**Problem to work on**: Please quote only the lines that start at the one with "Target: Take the" and go on to the last line of the data, both ends kept.

**Collected data**:
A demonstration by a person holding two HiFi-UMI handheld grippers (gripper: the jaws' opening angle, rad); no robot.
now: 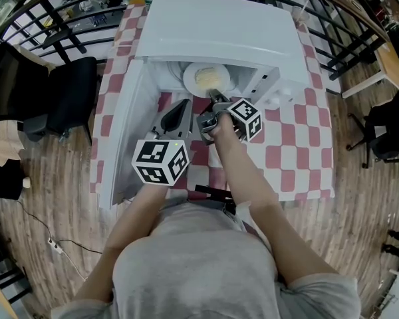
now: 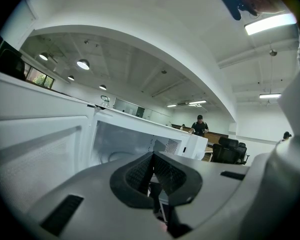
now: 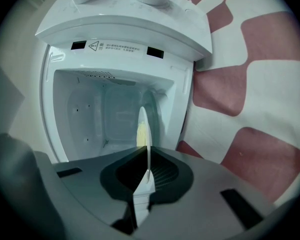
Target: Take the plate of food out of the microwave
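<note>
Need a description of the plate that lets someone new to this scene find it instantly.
Find the white microwave on the red-and-white checked tablecloth, its door swung open. Just inside its cavity sits a round white plate with pale yellow food on it. It is the only thing in there, and the right tongs are shut on its near rim.
</note>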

**Your response**:
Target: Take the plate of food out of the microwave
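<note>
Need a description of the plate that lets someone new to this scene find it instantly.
Find the white microwave on the red-and-white checked tablecloth, its door swung open. Just inside its cavity sits a round white plate with pale yellow food on it. It is the only thing in there, and the right tongs are shut on its near rim.
</note>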

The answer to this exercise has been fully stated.